15 years of GAZA blockade: 80pc of children suffer ‘distress’
Four out of five children in Gaza suffer from emotional distress, Save the Children said yesterday, 15 years after Israel slapped a strict blockade on the Palestinian territory.
Israel imposed the measure in June 2007, as fighters of the Islamist Hamas movement took control of the densely populated enclave. Israel, and Egypt, continue to severely restrict the flow of people and materials in and out.
In a report called "Trapped", Britain-based Save the Children said the mental health of Gazan children has continued to deteriorate.
Since 2018, the number reporting symptoms of "depression, grief and fear," had risen from 55 percent to 80 percent, the report said.
Save the Children's director for the occupied Palestinian territories, Jason Lee said: "The children we spoke to for this report described living in a perpetual state of fear, worry, sadness and grief, waiting for the next round of violence to erupt, and feeling unable to sleep or concentrate.

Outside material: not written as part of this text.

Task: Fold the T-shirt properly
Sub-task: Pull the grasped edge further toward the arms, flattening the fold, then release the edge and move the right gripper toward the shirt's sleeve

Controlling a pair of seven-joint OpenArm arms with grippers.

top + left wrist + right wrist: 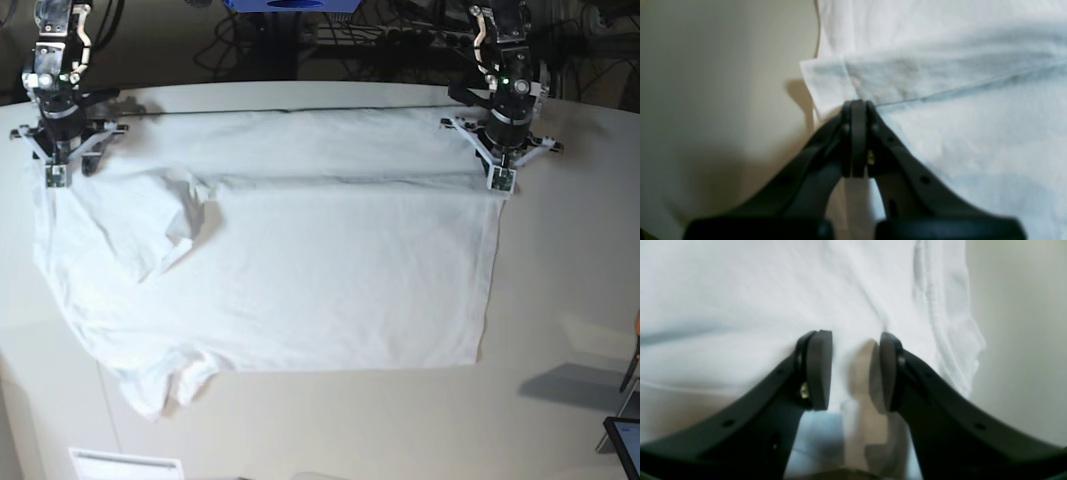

"The physical evidence of their distress –- bedwetting, loss of ability to speak or to complete basic tasks -– is shocking and should serve as a wakeup call to the international community," he added.
Children make up nearly half of Gaza's population of 2.1 million. Around 800,000 young people in the territory who have "never known life without the blockade," Save the Children said.
In a statement marking the anniversary of the blockade, HRW said that "Israel, with Egypt's help, has turned Gaza into an open-air prison".